Date: Sun, 17 Jan 2010 18:01:48 -0800 (PST)
From: Mervyn Lobo <[email protected]>

I picked up this article from The Goan Voice, UK.

It mentions stuff about the most embarrassing (to me) Goan in the USA.

Warning: This is not for the feint of heart. This is also a primer on how far a 
person can go in the good ol' USA when he is extreme right-wing.

http://www.alternet.org/workplace/145181/do_obama_and_geithner_have_the_same_flaw:_accommodation_instead_of_moral_action/

Mario responds:

Talk about embarrassing Goans overseas.

Whether you agree with Dinesh D'Souza's opinions or political philosophy or 
not, shown below are some of his accomplishments in America.  Keep these 
accomplishments in mind when you read Mervyn's posted article where the author, 
Mark Ames, writes, 

Quote:
The Dartmouth Review's editor at that time was Dinesh D'Souza, an Indian 
immigrant eager to play the suck-up waterboy to the university's white 
rightwing elite -- even if that meant being their dark-skinned face of elitist 
white racism.

Under D'Souza's editorship, the Review not only attacked the very same 
affirmative action that helped D'Souza get into Dartmouth,..."
Unquote.

Ooooh!  "Suck-up waterboy"?  "Dark-skinned face of elitist white racism"?  
"affirmative action" helped D'Souza get into Dartmouth?  Quite a dispassionate 
and objective observer this Mark Ames, isn't he?

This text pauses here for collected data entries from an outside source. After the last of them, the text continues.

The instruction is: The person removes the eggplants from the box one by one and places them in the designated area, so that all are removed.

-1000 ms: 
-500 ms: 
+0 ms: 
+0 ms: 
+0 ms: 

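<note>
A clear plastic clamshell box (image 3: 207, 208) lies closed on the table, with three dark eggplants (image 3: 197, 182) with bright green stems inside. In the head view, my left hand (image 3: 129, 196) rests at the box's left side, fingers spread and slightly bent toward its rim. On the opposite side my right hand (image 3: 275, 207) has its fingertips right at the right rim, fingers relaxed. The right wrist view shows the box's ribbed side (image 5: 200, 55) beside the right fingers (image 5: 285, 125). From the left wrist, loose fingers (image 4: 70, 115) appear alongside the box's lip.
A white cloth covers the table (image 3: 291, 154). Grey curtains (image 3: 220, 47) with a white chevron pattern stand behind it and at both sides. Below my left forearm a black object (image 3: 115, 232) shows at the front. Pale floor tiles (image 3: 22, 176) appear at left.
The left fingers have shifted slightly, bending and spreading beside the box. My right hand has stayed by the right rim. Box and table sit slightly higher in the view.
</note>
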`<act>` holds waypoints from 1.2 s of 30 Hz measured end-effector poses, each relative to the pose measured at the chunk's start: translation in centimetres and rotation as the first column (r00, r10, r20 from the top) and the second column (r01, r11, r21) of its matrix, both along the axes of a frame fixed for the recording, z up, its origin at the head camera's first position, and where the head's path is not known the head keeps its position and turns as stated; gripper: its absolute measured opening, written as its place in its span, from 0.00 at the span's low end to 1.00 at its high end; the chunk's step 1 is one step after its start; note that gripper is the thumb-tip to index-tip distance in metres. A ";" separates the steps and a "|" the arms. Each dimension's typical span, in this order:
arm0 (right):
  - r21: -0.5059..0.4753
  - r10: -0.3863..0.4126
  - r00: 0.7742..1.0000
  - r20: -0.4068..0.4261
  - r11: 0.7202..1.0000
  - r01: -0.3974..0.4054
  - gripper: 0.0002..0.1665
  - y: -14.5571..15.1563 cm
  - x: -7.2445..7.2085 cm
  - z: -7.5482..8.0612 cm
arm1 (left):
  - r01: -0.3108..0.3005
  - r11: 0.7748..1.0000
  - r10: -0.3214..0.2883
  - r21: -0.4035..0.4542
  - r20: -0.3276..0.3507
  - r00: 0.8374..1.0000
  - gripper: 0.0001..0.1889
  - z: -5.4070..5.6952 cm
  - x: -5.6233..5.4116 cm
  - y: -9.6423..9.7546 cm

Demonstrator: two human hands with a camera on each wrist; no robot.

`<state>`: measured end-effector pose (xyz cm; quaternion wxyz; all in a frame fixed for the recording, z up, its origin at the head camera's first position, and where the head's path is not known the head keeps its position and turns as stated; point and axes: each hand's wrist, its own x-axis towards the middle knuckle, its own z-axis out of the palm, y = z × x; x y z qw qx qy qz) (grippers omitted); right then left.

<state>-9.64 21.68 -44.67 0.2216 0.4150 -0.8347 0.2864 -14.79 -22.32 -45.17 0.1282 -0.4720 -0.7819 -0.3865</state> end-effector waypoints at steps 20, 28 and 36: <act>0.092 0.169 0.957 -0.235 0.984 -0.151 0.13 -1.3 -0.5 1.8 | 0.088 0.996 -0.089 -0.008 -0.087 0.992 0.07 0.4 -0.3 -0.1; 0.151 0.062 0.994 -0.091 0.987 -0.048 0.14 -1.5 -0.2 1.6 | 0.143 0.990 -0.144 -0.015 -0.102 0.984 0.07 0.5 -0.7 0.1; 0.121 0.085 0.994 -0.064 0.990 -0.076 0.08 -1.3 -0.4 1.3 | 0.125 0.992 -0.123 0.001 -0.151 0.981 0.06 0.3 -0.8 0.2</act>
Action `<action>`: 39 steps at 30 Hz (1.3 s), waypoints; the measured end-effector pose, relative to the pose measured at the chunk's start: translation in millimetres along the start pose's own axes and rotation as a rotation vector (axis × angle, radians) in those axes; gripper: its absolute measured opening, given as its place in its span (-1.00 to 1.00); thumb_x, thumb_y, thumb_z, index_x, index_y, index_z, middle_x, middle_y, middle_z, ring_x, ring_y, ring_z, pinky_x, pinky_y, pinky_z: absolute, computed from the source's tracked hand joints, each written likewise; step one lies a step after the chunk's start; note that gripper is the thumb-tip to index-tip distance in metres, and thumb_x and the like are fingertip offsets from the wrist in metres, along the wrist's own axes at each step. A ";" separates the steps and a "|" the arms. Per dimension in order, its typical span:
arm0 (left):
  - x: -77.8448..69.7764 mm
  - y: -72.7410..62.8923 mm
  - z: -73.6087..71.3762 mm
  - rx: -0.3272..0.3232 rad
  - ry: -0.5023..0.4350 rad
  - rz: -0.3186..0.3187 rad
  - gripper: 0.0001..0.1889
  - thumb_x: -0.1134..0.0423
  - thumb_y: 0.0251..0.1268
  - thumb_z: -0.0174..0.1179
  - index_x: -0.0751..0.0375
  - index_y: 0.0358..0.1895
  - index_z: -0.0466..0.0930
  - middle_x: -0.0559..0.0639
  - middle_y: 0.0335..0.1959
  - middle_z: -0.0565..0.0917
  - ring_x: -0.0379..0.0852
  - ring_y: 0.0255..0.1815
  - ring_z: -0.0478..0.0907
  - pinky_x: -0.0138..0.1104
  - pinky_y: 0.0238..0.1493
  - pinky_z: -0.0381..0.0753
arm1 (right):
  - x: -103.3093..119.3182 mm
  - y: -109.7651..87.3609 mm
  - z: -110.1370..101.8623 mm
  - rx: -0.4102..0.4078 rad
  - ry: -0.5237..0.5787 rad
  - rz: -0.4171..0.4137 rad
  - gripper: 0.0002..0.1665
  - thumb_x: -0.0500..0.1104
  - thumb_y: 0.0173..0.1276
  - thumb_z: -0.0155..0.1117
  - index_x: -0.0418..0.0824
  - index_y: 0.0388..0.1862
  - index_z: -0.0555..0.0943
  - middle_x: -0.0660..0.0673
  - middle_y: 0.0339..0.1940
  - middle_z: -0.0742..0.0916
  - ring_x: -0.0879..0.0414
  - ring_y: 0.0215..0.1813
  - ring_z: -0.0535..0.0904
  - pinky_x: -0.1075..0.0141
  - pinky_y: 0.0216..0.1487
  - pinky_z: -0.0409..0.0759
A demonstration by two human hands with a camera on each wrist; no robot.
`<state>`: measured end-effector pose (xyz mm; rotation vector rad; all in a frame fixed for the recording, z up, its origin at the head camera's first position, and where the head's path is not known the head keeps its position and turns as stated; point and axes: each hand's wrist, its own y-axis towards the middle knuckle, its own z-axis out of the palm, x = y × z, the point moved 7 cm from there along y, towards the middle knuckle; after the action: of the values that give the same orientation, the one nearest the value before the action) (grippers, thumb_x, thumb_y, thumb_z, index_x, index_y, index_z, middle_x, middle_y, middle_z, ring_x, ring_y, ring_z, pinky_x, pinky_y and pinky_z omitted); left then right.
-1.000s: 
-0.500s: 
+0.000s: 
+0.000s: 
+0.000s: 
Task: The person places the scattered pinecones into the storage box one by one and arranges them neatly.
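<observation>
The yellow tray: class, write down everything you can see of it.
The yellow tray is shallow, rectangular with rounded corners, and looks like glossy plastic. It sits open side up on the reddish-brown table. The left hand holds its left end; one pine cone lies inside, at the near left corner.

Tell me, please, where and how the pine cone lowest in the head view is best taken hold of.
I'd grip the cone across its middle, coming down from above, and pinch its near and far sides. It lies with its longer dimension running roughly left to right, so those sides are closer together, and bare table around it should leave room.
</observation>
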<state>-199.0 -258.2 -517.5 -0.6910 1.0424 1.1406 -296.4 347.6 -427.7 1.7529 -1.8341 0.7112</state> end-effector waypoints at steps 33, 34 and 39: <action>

Now compare this with what others have said about Dinesh D'Souza:

http://www.dineshdsouza.com/more/about.html

Excerpt:

D'Souza has been called one of the "top young public-policy makers in the 
country" by  Investor’s Business Daily. The New York Times Magazine named him 
one of America's most influential conservative thinkers. The World Affairs 
Council lists him as one of the nation's 500 leading authorities on 
international issues. Newsweek cited him as one of the country's most prominent 
Asian Americans.

A former policy analyst in the Reagan White House,  D'Souza also served as John 
M. Olin Fellow at the American Enterprise Institute, and the Robert and Karen 
Rishwain Fellow at the Hoover Institution at Stanford University. He graduated 
Phi Beta Kappa from Dartmouth College in 1983.
[end of excerpt]

Dinesh is a member of the Phi Beta Kappa honor society.  Members are elected 
based on academic excellence.  From the society web site, "You must be elected 
to membership in Phi Beta Kappa by the chapter where you received your 
bachelor's, master's, or Ph.D. degree. We must receive confirmation from the 
chapter before you can be registered as a member of the Society."

Here is what the ancient Honor Society, Phi Beta Kappa, founded in 1776, means 
which includes Bill Clinton among its members:

http://www.pbk.org/infoview/PBK_InfoView.aspx?t=&id=8

Here is some information about the members of Phi Beta Kappa:

http://www.pbk.org/infoview/PBK_InfoView.aspx?t=&id=59

Excerpt:

Seventeen U.S. Presidents, thirty-eight U.S. Supreme Court Justices, and one 
hundred and thirty-six Nobel laureates can be counted among the ranks of Phi 
Beta Kappa members.
[end of excerpt]

Mervyn is correct.  With accomplishments like these, every Goan should be 
embarrassed that Dinesh D'Souza is a Goan.

And Mark Ames says that Dinesh is a "Suck-up waterboy", "Dark-skinned face of 
elitist white racism" who needed "affirmative action" to get into Dartmouth.

I don't think either Mervyn or Mark Ames like Dinesh, do you?

Here is an interesting snippet from Mark Ames biography:

http://commentisfree.guardian.co.uk/mark_ames/profile.html

Excerpts:

A native son of the California suburbs, Mark graduated from UC Berkeley with a 
degree in Rhetoric. He quickly discovered that the wretched post-Reagan world 
was no place to spend a life, so he fled to the chaos of post-Soviet Russia, a 
culture far freer in all the important ways than pious, cheerless America.

After a few failed stints in Russia’s perilous business world, first as a 
liquor distributor and later as the personal secretary to an Indian beer 
magnate, Ames moved into journalism. In 1997, he founded The eXile, which CNN 
described as “brazen, irreverent, immodest, and rude", adding that it 
"lampooned and investigated greed, corruption, cowardice and complacency”.